*** INFORMATION GIVEN Section Begins ***
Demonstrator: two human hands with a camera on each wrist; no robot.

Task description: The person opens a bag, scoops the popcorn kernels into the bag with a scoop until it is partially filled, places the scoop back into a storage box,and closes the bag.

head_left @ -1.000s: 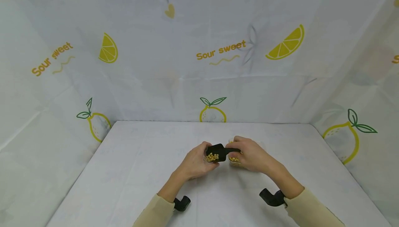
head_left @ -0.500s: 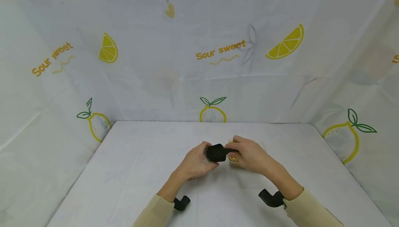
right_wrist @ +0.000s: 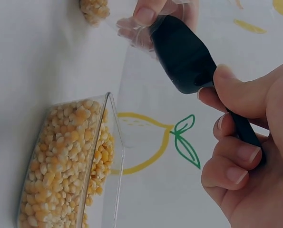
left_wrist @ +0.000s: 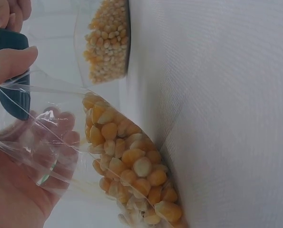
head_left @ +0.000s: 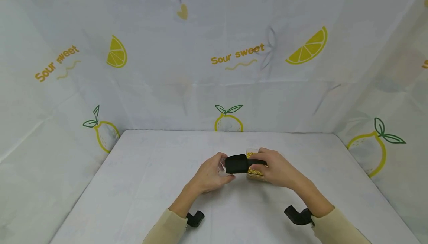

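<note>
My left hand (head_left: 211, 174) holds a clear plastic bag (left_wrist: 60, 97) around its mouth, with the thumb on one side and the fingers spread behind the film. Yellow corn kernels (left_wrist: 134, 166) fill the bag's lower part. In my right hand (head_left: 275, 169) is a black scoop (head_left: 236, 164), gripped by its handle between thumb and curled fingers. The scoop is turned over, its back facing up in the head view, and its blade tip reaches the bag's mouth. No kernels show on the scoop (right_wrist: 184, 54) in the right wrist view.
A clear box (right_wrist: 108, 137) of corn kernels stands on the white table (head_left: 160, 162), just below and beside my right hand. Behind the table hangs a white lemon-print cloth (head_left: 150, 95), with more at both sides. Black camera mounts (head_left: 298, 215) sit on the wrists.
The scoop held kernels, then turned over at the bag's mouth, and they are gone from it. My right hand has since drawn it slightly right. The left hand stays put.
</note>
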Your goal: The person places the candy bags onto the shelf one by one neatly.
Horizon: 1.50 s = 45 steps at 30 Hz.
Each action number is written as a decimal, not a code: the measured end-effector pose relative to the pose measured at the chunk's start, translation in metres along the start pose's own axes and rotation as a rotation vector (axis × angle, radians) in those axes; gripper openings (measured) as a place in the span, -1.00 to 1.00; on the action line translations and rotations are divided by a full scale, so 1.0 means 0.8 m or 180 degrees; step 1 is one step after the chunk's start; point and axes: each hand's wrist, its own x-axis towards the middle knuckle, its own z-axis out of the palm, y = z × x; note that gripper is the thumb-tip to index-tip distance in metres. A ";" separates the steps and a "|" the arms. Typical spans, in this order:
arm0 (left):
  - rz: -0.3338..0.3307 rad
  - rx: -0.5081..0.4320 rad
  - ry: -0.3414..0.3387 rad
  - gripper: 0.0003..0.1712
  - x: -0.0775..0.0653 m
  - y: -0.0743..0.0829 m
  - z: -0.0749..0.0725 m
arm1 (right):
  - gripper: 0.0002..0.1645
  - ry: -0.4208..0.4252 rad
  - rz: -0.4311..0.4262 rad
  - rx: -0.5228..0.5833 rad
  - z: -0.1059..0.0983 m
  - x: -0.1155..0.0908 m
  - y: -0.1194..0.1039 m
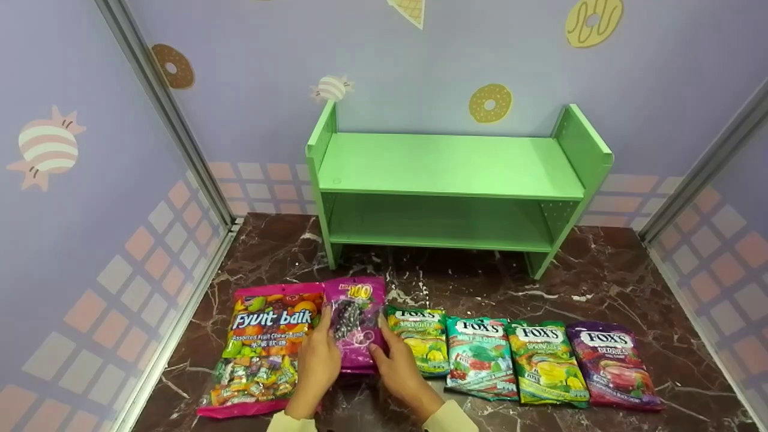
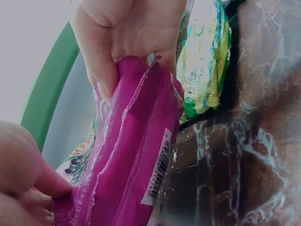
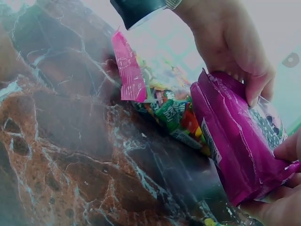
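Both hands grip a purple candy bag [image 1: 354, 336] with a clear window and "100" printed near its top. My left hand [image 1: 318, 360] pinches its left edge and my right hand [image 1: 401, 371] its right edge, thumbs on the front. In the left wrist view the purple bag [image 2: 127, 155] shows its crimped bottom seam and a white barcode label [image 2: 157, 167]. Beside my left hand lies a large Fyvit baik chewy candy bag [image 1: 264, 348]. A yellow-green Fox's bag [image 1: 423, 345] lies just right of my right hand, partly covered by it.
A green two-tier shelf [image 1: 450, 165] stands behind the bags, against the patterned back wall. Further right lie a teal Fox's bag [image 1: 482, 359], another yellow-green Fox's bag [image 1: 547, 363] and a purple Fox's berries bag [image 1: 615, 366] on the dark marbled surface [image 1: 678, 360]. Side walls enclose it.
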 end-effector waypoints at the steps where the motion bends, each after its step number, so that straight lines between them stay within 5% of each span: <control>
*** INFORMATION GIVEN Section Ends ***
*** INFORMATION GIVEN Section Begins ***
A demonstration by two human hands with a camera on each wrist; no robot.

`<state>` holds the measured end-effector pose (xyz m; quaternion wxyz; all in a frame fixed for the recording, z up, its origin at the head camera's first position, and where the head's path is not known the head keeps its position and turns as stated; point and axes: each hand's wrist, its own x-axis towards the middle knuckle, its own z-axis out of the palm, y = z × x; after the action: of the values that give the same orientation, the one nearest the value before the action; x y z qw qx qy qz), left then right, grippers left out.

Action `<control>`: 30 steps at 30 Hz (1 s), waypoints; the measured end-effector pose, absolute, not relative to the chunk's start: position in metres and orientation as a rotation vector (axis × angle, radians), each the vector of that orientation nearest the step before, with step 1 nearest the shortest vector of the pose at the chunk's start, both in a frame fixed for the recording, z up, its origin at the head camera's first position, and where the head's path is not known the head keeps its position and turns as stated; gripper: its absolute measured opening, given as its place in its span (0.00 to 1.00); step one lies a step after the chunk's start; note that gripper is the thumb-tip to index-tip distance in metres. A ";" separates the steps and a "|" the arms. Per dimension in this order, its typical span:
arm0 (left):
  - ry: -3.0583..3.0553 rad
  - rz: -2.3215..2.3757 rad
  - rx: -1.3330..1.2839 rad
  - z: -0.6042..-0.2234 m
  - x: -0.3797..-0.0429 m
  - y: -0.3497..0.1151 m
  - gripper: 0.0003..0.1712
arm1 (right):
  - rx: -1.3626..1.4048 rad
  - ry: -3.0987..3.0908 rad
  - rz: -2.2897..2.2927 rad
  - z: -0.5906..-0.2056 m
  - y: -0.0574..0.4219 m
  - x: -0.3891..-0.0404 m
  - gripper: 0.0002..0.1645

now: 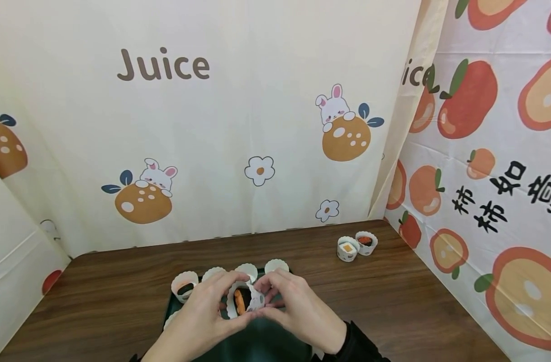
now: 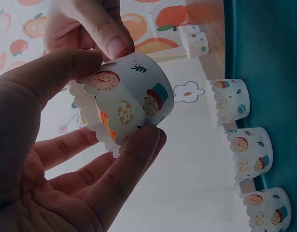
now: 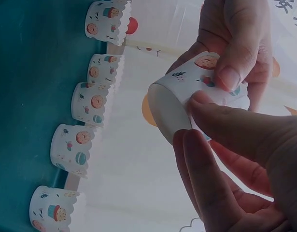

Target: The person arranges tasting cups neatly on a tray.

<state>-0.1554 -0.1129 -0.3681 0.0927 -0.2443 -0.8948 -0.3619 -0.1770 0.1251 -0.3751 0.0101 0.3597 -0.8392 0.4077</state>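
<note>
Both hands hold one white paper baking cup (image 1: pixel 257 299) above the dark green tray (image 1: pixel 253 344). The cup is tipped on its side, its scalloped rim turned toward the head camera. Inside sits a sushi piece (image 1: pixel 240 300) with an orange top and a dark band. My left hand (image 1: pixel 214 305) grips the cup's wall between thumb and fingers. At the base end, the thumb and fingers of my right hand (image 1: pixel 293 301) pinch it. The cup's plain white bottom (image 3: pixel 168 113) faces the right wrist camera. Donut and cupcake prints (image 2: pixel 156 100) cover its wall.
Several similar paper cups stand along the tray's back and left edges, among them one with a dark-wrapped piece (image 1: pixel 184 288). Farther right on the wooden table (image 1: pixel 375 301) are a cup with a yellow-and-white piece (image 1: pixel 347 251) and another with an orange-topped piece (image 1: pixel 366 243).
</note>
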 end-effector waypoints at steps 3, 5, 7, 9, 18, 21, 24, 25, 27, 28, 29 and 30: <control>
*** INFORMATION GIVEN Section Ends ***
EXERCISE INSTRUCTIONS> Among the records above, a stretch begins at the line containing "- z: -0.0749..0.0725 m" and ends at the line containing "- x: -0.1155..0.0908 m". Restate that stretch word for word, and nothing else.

PROBLEM SOLUTION>
  - z: -0.0749..0.0725 m
arm1 (right):
  - gripper: 0.0002..0.1645
  - ry: -0.4208..0.4252 rad
  - rz: -0.4311..0.4262 rad
  - rx: -0.5228..0.5833 rad
  - z: -0.1059..0.0983 m
  - x: -0.1155..0.0908 m

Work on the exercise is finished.